> _EXERCISE DETAILS_: Go to the line below that has "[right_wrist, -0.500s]", print it and each line after it exactly, and stop after the line that has "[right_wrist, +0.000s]"; leave out pictures.

> _RECORDS SUPPLIED_:

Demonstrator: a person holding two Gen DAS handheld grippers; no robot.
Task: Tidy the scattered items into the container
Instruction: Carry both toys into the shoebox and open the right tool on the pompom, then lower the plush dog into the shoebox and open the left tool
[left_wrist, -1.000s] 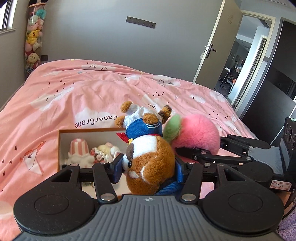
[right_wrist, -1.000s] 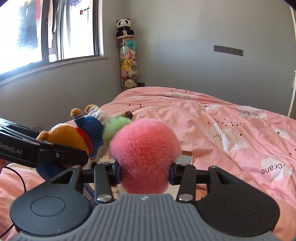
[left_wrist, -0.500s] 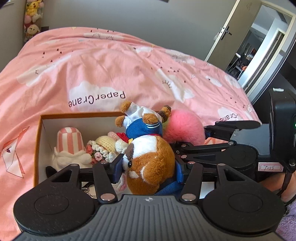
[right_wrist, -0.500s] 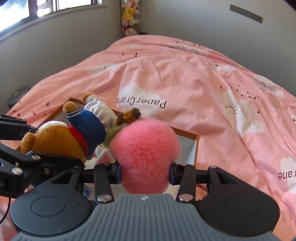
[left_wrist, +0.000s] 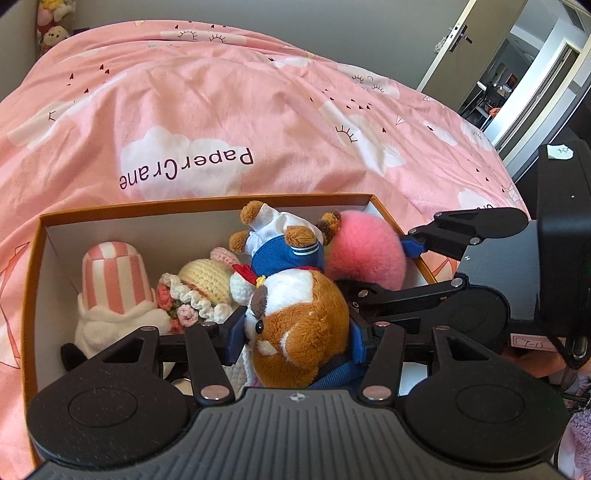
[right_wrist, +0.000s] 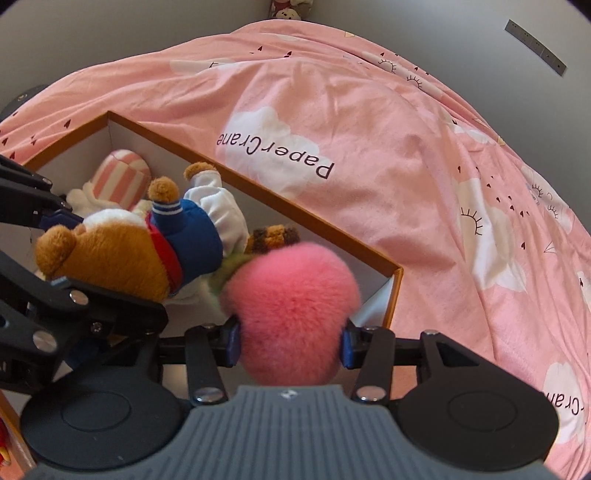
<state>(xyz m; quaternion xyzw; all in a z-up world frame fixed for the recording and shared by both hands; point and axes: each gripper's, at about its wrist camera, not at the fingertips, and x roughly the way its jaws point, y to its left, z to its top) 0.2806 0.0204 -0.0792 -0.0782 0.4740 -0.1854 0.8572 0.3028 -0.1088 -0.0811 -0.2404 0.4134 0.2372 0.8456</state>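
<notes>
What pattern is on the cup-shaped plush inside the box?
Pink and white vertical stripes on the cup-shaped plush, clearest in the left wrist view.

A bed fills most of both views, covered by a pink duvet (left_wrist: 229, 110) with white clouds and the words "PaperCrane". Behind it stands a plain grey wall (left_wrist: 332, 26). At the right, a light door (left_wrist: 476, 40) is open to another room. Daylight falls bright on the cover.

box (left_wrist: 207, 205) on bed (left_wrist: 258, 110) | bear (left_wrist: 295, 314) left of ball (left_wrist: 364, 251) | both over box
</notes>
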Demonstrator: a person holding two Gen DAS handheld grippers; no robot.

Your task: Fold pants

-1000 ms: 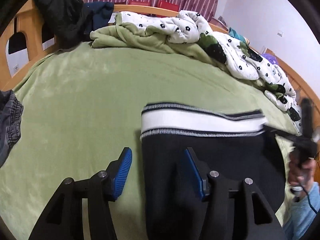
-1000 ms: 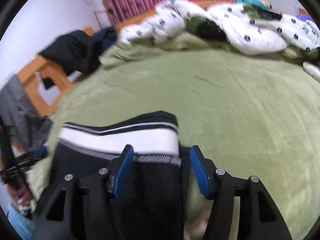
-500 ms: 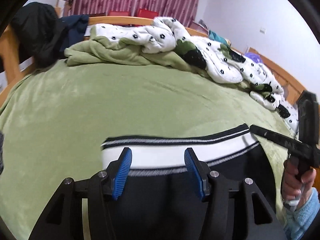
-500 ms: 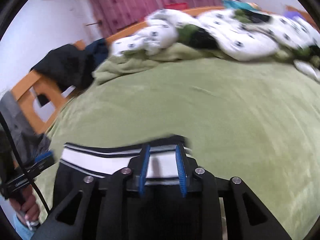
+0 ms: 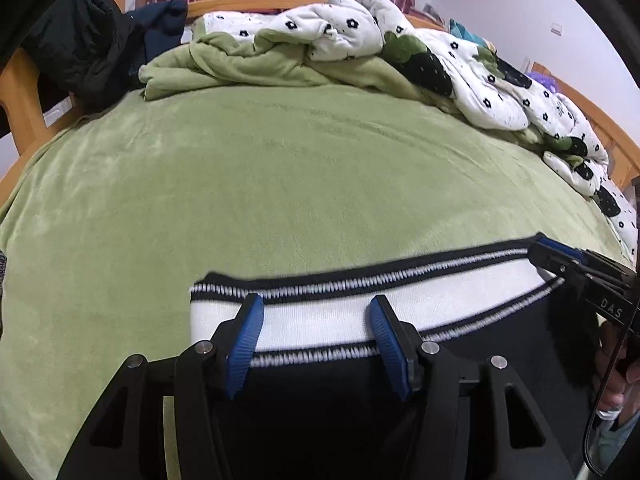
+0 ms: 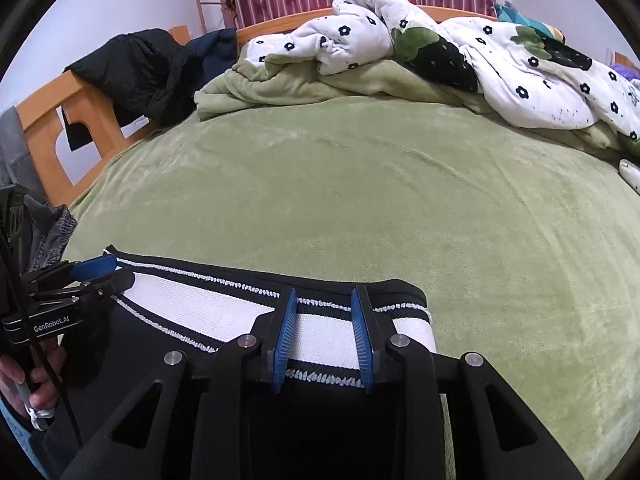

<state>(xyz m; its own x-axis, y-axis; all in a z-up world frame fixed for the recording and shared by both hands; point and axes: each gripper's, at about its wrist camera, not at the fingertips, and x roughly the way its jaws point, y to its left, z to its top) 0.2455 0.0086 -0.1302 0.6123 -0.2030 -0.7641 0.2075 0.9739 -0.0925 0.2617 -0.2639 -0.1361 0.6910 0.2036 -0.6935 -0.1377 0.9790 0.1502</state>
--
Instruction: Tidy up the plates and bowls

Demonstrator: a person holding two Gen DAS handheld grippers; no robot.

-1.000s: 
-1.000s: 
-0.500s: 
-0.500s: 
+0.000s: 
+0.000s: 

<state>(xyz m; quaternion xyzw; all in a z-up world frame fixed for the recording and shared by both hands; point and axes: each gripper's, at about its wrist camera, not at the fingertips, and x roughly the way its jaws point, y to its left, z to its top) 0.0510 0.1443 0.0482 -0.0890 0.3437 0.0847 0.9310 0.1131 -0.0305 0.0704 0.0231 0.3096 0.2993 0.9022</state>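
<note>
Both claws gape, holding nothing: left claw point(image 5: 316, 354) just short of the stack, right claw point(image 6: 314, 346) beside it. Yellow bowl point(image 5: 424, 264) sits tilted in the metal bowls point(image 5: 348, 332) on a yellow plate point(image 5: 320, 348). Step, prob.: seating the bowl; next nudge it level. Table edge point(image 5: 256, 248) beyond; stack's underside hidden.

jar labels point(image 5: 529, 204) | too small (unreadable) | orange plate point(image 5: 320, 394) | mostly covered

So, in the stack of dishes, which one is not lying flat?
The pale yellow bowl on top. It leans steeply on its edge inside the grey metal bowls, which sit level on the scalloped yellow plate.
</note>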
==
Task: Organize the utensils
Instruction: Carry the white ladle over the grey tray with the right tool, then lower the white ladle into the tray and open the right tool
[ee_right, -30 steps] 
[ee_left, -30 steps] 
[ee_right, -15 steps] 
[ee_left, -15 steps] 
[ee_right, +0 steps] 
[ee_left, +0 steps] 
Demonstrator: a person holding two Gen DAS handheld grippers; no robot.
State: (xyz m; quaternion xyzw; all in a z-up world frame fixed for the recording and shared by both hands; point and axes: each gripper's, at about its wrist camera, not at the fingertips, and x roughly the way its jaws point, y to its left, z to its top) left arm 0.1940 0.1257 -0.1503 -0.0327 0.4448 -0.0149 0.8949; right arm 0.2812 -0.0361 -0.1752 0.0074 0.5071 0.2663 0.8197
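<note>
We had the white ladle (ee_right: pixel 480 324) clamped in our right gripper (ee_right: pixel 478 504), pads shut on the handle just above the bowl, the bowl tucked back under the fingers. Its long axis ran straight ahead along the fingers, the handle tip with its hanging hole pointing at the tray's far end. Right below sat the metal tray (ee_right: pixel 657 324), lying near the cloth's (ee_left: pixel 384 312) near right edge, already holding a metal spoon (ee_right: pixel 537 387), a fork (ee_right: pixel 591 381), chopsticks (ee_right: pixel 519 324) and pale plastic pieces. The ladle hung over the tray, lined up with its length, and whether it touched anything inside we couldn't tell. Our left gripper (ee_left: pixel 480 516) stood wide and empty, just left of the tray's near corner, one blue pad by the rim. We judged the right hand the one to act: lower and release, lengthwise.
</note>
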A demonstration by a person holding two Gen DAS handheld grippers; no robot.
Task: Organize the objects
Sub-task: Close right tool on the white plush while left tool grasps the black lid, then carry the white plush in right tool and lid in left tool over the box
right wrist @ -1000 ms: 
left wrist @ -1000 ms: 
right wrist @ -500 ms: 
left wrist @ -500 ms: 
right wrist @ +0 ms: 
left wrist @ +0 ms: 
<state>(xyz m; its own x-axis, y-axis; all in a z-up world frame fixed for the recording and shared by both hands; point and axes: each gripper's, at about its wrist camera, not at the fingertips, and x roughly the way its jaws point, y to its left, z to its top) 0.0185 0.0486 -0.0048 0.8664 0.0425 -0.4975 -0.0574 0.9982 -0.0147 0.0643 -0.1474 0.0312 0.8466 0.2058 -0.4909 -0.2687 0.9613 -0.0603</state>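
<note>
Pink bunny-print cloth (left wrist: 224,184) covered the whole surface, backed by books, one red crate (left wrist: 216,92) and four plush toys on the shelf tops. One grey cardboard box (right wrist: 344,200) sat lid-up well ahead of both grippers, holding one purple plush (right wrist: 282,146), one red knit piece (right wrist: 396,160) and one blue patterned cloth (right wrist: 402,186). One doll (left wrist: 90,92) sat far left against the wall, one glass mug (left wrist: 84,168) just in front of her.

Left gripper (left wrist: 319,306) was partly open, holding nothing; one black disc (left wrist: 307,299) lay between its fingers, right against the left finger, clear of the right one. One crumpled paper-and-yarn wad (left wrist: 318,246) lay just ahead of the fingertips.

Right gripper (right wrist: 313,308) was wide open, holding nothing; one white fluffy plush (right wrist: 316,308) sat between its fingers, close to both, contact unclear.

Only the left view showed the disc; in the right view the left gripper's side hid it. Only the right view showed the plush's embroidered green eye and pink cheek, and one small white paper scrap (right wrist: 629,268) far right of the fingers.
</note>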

> _WRITTEN RESPONSE_:
[right_wrist, -0.500s] 
[left_wrist, +0.000s] 
[right_wrist, +0.000s] 

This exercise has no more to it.